Many of these crashes blur together and get forgotten in my mind. Some will stay with me until the day I no longer wear this uniform and beyond. 
It's easy to bet that most officers remember the first crash they ever responded to while on duty - this is true for me as well. 
The first crash I responded to involved a KDOT grader, which was driving east on U. S. 56, and a teen driver, who was driving fast and failed to recognize the slower, large equipment ahead.  The teen driver collided with the back of the road grader, and his pickup truck rolled multiple times.  Luckily he had his seat belt on. A medical helicopter landed on the scene and transported him to Wichita for treatment. 
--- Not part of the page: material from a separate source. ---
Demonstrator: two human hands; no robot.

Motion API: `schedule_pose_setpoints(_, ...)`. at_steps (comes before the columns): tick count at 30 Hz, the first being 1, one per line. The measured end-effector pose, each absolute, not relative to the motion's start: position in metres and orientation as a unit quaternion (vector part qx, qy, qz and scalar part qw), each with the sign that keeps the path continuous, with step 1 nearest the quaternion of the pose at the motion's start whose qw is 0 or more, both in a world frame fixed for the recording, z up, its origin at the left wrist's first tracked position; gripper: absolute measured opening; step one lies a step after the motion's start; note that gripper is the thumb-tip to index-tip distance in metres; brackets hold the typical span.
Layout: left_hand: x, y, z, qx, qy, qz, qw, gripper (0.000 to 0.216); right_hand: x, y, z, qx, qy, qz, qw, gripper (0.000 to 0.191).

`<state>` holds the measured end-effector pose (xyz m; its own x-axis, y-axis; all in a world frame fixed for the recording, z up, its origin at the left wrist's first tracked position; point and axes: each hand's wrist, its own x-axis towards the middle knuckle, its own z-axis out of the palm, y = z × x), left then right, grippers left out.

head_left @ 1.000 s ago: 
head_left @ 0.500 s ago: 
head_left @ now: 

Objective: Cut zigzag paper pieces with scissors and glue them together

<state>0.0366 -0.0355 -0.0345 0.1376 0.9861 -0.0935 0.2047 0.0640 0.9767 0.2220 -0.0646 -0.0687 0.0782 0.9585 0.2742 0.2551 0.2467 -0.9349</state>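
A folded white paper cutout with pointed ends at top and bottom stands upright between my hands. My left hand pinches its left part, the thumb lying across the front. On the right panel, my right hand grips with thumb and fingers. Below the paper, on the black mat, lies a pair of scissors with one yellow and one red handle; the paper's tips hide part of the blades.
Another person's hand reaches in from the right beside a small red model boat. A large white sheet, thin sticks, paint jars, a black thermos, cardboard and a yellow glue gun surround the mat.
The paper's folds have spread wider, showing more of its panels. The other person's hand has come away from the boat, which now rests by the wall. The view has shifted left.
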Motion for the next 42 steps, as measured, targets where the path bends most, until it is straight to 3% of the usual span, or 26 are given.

The KDOT employee was very shook up.  He was questioning if he did anything wrong, and what could have been done to prevent the crash?  Simply put, the KDOT employee did not do anything wrong.  
This crash, the first one I ever investigated in a new career with the Kansas Highway Patrol, taught me several things that I still believe today. 
1) We might be the best drivers out there, doing nothing wrong, but sometimes other drivers put us in bad situations. This is why we must always wear our seat belts…to prepare for that unwanted, unexpected, not-your-fault situation, not knowing when it's going to play out.
2) When we drive, we must ensure that driving is the primary task at hand, limiting distractions that might take us away from the primary task. Eating, cellphones, talking with others, listening to the radio all move us further away from the focus needed when driving.
This crash occurred 18 years ago, and the lessons learned then are still true today.